The algorithm used in the UAV object detection system was developed by Professor Ford and colleagues Dr Tim Molloy and Dr Jasmin Martin.
"The algorithm boosts the weak visual signal while reducing the surround signal noise," Professor Ford said.
Professor Ford said one of the major challenges in developing the sense-and-avoid system for unmanned aerial aircraft was to make it small enough to be able to be carried on a UAV.
The breakthrough is the latest step after a series of related research projects in the past decade, including the Smart Skies Project and Project ResQu in collaboration with Boeing Australia and Insitu Pacific.

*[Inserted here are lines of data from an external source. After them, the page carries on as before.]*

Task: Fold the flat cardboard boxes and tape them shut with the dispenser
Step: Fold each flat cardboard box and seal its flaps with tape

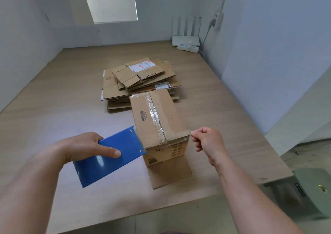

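My left hand (86,147) grips the blue dispenser (109,157), thumb across its upper face, its toothed end touching the near left edge of the box (157,119). My right hand (207,140) is curled, thumb and forefinger pinching the free end of the clear tape (176,135) just off the near right corner. The box stands in the middle of the worktop (53,108), just near of the stack of flat cardboard boxes (139,83), with one flap (170,176) lying loose towards me.

Handling, as I judge it: the box is empty, so light and apt to slide when the tape is pulled; its panels are stiff but the corners crush. It is best steadied from the top or sides. The tape is thin, clingy and creases easily.

Writing: a barcode (142,116) with a short code beside it, symbols on the near face, and a white shipping label (142,65) with red print, all too small to read.
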### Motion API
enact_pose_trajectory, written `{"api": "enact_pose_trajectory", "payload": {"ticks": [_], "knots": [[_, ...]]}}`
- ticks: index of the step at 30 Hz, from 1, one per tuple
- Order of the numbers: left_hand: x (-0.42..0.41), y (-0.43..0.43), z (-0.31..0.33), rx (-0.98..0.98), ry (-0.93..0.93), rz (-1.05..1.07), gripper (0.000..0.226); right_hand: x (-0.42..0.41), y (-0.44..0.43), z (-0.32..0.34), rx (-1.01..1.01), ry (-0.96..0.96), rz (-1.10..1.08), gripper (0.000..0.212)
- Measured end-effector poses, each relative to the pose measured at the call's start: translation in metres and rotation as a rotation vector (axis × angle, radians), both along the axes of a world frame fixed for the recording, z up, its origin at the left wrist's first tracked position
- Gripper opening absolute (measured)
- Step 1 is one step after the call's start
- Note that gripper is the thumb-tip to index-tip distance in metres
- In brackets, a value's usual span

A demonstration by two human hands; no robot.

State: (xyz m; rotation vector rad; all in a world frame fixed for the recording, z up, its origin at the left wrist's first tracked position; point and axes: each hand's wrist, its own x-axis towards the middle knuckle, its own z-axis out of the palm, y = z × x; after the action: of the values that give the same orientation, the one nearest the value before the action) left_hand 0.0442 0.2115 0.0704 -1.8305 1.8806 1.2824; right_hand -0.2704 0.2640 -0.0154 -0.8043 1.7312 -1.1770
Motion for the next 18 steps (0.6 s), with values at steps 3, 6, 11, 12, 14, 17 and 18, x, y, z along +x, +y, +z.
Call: {"api": "enact_pose_trajectory", "payload": {"ticks": [3,6,11,12,14,17,18], "knots": [[-0.003,-0.007,-0.002,-0.015,-0.031,-0.007,0.115,-0.001,-0.004,-0.003,0.011,-0.003,0.002,0.02],[-0.004,-0.011,-0.006,-0.015,-0.05,-0.003,0.114,-0.001,-0.007,-0.009,0.045,-0.009,0.017,0.02],[-0.009,-0.015,-0.01,0.017,-0.062,0.014,0.098,-0.003,-0.009,-0.011,0.157,-0.097,0.059,0.014],[-0.009,-0.017,-0.009,0.016,-0.069,0.015,0.093,-0.005,-0.009,-0.014,0.222,-0.055,0.076,0.013],[-0.008,-0.019,-0.009,0.013,-0.078,0.005,0.088,-0.01,-0.006,-0.023,0.357,0.127,0.054,0.021],[-0.009,-0.02,-0.012,0.019,-0.09,-0.013,0.088,-0.007,0.002,-0.028,0.221,0.408,-0.075,0.009],[-0.01,-0.02,-0.012,0.02,-0.096,-0.017,0.088,-0.002,0.003,-0.026,0.15,0.492,-0.08,0.021]]}}
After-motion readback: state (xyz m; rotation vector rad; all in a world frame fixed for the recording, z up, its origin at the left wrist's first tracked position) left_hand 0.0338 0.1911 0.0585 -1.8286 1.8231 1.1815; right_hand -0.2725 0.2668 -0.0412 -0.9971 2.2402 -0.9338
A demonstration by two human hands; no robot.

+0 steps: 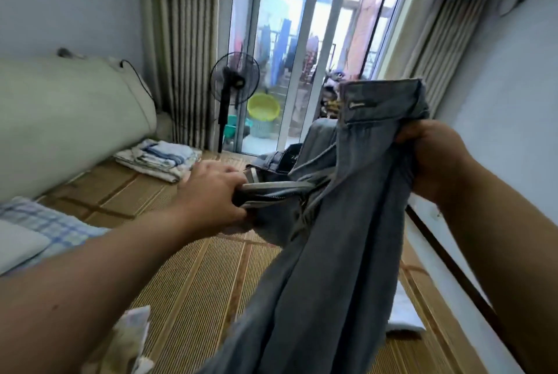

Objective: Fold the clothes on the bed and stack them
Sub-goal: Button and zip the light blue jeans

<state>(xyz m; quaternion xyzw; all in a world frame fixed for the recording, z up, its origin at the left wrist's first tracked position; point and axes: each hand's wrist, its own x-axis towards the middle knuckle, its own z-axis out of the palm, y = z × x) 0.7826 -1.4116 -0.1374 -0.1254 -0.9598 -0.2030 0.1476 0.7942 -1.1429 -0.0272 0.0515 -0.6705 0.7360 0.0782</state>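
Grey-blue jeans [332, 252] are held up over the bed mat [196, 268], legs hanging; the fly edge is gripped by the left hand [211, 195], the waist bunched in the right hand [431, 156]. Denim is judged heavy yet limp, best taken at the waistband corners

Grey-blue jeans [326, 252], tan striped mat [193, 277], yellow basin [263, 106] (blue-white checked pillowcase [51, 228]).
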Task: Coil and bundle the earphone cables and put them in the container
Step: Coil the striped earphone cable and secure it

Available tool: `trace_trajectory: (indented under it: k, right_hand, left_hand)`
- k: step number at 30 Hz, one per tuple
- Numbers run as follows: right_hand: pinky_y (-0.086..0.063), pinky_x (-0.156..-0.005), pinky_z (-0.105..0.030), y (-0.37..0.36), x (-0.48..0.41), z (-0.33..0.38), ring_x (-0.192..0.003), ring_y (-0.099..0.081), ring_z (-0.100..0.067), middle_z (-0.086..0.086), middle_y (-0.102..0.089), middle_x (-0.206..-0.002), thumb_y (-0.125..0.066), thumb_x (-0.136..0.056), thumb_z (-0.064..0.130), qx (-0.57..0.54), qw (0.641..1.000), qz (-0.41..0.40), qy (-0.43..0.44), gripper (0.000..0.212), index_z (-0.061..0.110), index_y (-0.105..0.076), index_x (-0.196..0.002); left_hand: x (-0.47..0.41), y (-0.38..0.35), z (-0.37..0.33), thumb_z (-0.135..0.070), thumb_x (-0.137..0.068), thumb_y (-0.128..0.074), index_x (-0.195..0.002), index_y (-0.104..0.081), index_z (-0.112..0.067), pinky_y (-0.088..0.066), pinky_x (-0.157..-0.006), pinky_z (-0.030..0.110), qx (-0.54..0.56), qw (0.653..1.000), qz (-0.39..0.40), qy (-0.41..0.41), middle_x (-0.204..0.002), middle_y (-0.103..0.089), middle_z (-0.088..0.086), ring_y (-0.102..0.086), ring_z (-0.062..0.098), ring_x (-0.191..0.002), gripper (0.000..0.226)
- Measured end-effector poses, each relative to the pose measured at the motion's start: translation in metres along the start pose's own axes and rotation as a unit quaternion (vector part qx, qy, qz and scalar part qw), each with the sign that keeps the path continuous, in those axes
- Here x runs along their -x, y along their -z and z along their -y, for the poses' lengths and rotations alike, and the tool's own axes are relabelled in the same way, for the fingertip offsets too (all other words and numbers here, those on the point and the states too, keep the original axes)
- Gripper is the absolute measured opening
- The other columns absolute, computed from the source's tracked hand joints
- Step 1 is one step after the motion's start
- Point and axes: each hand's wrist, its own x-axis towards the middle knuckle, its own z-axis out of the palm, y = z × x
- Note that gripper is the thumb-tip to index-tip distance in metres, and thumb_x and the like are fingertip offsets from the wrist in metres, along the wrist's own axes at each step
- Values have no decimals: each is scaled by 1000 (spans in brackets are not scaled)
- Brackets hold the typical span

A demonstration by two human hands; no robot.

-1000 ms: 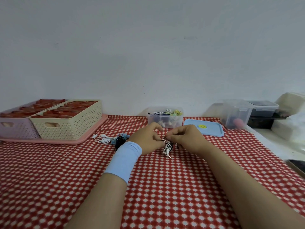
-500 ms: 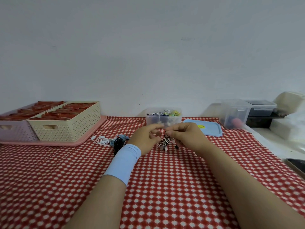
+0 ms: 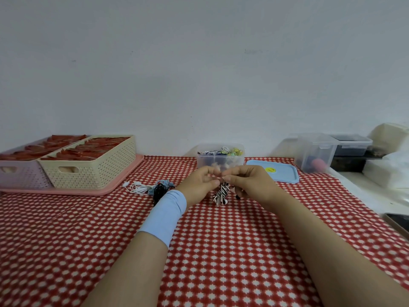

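Left grip: I see the left grip (image 3: 199,185) over the middle of the worktop (image 3: 221,251), thumb and forefinger pinched together on the top of the striped cable bundle (image 3: 222,192). A pale blue wristband (image 3: 164,214) sits on that wrist.
Right grip: the right grip (image 3: 250,182) meets the left one fingertip to fingertip. Its fingers are curled in and it pinches the same top end of the bundle from the other side.
Striped cable bundle: black and white, wound tight, hanging down from between my two grips. Its lower end is close to the red checked cloth (image 3: 66,251); I cannot tell whether it touches.
Container: the clear tub (image 3: 221,161) stands just behind my grips near the wall, open, with coloured coiled cables showing at its rim.
Lid: a blue lid (image 3: 281,173) lies flat on the cloth just right of the tub.
Loose cables: a white cable (image 3: 137,187), a black cable (image 3: 159,191) and a blue cable (image 3: 166,184) lie in a small heap to the left of my left grip, near the pink tray (image 3: 88,191).
Baskets: a cream basket (image 3: 93,169) and a lilac basket (image 3: 20,173) stand side by side on the pink tray, both filled with red items.
Right side: a clear box (image 3: 314,151) stands at the far right edge of the cloth. A phone (image 3: 398,222) lies beyond the cloth's right edge.
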Motion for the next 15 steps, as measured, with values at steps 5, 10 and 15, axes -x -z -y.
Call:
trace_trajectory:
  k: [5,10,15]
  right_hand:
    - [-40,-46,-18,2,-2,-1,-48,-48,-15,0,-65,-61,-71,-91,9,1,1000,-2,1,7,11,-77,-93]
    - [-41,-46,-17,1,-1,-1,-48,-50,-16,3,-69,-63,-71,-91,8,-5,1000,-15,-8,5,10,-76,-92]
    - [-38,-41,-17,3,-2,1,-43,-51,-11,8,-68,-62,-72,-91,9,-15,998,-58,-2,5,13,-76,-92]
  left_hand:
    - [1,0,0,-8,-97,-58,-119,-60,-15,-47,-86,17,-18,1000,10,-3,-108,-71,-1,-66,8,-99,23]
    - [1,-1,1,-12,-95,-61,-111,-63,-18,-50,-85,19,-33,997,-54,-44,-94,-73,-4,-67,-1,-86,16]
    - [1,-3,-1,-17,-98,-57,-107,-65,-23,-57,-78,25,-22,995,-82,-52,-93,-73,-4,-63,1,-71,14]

Testing commenced in 2010 with flights to collect data to start working on the project, and in early 2014 a breakthrough proof-of-concept flight proved a system in a UAV was able to detect another aircraft using vision while in flight.
Brendan Williams, Associate Technical Fellow, Airspace Integration for The Boeing Company, said: "Boeing and Insitu Pacific have valued the ongoing collaboration with QUT and Professor Ford's team.
"The algorithm has been evaluated and matured in regular flight tests, with strong positive results, and we are looking to transitioning its use as a baseline technology in regular Beyond Visual Line of Sight operations."
Since then, the research has focussed on improving the performance, size and cost of the technology to improve the commercial feasibility of the system.
Professor Ford said the ultimate aim of this research was to enable UAVs to be more easily used in general airspace for commercial applications.